** What the task asks **
Return exactly the lines below, starting with the one that has "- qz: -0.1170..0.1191" and going on through the one that has "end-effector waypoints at".

** Data for processing **
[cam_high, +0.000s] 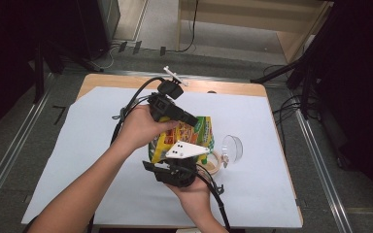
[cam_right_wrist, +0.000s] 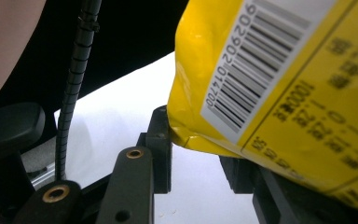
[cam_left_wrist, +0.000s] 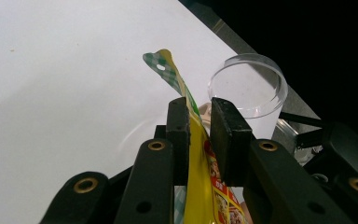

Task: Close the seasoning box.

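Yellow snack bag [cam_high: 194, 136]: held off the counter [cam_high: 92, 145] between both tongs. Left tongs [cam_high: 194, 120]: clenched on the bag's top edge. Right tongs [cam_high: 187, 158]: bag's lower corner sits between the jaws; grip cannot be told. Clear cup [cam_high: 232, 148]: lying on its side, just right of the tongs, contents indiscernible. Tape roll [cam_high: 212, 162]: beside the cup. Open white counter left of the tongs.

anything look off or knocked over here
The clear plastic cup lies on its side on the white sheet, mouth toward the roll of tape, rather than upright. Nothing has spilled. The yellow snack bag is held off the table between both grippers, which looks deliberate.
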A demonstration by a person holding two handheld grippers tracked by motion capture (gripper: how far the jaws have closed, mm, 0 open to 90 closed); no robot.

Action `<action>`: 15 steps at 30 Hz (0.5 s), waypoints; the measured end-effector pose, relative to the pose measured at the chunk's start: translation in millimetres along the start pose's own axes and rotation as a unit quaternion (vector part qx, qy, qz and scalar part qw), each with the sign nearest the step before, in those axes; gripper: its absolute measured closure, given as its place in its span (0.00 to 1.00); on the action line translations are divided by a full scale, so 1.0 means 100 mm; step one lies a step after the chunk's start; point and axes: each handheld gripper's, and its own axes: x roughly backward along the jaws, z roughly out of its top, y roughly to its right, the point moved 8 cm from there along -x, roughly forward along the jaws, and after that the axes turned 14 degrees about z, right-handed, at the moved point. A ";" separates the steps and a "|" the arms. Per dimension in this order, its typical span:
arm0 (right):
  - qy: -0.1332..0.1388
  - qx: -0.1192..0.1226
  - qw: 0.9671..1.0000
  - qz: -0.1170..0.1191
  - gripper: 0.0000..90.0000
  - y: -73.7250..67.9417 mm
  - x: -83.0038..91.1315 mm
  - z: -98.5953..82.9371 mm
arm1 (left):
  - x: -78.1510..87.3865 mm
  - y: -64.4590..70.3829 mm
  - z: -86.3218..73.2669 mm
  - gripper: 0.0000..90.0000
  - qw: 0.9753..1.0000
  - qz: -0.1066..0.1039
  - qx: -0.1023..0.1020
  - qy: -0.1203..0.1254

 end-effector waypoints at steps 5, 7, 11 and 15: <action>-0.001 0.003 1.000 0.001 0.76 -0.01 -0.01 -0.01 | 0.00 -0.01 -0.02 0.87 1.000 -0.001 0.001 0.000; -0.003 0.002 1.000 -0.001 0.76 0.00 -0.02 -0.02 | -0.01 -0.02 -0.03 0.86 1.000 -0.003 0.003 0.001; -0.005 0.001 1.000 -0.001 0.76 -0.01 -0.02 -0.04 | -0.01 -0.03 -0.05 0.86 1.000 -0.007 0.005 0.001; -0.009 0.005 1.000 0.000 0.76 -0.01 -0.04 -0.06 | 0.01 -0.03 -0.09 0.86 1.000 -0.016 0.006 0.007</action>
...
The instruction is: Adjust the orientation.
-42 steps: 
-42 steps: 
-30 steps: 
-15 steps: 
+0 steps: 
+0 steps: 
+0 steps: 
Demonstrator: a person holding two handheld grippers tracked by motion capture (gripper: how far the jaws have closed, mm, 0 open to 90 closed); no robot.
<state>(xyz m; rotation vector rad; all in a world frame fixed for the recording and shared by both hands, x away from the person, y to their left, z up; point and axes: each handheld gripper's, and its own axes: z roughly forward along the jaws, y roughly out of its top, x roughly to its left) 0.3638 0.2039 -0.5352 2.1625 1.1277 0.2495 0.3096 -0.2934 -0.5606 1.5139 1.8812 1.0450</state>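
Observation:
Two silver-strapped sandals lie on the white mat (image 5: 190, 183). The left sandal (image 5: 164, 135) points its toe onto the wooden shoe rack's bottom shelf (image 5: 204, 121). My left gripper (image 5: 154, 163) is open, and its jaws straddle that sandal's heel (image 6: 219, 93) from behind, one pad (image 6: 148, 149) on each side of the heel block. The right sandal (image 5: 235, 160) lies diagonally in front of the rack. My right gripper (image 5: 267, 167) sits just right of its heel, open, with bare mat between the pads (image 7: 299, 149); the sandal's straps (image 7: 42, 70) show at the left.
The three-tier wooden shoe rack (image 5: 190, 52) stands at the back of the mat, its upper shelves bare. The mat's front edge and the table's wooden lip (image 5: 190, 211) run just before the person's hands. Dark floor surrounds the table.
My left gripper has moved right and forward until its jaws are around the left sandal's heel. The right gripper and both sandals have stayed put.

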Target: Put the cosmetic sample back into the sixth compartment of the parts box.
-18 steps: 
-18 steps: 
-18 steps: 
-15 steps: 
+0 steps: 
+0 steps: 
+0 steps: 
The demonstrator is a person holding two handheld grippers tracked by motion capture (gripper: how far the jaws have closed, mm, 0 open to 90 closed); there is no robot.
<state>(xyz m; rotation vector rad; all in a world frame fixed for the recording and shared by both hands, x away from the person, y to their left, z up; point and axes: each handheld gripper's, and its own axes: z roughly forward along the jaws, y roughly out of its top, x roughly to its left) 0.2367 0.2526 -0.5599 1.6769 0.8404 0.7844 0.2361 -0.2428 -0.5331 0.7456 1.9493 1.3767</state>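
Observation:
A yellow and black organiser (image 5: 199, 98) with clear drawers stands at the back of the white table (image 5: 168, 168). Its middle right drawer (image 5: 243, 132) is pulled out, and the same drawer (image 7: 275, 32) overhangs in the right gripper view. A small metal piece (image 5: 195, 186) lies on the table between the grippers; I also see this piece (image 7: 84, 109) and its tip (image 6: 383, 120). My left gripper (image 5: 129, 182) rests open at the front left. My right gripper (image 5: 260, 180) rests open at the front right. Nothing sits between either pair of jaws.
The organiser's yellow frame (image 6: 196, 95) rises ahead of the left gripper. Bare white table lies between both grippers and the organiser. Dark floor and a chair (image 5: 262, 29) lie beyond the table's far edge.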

** Output for this task **
  - qz: -0.1170..0.1191
  - gripper: 0.0000..90.0000
  - y: -73.7250..67.9417 mm
  - x: -83.0038..91.1315 mm
  - z: -98.5953..82.9371 mm
arm1 (left):
  - x: -78.1510..87.3865 mm
  - y: -64.4590..70.3829 mm
  - z: -86.3218..73.2669 mm
  - gripper: 0.0000..90.0000
  - qw: 0.9753..1.0000
  - qz: -0.1066..0.1039
  - qx: -0.1023..0.1020
  - qy: -0.1203..0.1254

 end-effector waypoints at steps 5, 7, 11 and 15: <action>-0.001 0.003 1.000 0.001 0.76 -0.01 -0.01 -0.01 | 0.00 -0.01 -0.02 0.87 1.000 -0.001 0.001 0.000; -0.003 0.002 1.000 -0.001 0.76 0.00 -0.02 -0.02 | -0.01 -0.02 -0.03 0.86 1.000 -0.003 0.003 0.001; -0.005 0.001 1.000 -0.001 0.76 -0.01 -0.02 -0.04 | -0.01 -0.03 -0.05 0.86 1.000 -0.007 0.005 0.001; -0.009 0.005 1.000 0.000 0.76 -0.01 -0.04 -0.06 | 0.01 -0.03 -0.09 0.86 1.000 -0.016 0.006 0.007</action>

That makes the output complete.